[Opening DATA SUPPLIED section]
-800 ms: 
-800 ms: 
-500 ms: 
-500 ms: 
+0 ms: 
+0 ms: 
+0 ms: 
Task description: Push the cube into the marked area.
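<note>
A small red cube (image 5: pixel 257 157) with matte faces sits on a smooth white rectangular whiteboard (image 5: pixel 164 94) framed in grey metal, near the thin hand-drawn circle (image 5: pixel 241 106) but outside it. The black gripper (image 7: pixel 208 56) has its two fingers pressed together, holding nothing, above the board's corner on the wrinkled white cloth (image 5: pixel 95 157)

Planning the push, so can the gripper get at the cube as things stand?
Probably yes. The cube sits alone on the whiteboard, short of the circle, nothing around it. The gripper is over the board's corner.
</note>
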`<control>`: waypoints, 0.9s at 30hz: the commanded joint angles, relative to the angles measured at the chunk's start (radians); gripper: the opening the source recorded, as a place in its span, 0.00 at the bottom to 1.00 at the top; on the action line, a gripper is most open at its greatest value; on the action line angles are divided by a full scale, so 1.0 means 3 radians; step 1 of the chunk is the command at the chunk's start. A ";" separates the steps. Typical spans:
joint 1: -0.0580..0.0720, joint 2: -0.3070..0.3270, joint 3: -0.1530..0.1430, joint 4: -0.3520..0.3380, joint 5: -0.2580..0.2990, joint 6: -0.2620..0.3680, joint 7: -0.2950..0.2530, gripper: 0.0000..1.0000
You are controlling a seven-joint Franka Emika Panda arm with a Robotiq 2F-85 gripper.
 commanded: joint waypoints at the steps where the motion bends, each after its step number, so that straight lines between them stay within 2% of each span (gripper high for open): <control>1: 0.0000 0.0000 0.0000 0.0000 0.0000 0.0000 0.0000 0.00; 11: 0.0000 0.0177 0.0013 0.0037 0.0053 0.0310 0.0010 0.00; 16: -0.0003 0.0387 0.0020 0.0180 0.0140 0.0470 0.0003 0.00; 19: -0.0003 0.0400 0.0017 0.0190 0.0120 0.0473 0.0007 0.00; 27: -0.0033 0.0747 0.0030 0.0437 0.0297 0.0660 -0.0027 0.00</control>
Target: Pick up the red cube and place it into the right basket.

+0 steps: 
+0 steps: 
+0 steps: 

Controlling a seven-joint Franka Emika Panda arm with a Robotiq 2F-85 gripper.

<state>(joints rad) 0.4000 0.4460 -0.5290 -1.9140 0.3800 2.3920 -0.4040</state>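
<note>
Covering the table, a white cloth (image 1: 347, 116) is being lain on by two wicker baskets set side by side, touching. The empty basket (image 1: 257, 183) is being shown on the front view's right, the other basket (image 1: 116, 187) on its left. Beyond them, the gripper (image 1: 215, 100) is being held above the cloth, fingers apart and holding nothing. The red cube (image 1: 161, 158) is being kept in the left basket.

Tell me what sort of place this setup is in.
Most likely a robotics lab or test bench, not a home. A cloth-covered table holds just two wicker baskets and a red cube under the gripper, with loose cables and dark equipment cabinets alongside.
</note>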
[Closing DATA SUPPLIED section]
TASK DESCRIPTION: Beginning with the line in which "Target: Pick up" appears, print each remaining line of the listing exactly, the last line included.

WRITTEN ANSWER:
Target: Pick up the red cube and place it into the right basket.

+0 steps: 
+0 steps: 
+0 steps: 

Controlling a seven-joint Franka Emika Panda arm with a Robotiq 2F-85 gripper.

<state>(joints rad) 0.4000 0.4460 -0.5290 -1.9140 0.3800 2.3920 -0.4040</state>
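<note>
Covering the table, a white cloth (image 1: 347, 116) is being lain on by two wicker baskets set side by side, touching. The empty basket (image 1: 257, 183) is being shown on the front view's right, the other basket (image 1: 116, 187) on its left. Beyond them, the gripper (image 1: 215, 100) is being held above the cloth, fingers apart and holding nothing. The red cube (image 1: 161, 158) is being kept in the left basket.

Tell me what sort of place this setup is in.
Most likely a robotics lab or test bench, not a home. A cloth-covered table holds just two wicker baskets and a red cube under the gripper, with loose cables and dark equipment cabinets alongside.
</note>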

At this stage, the exercise is finished.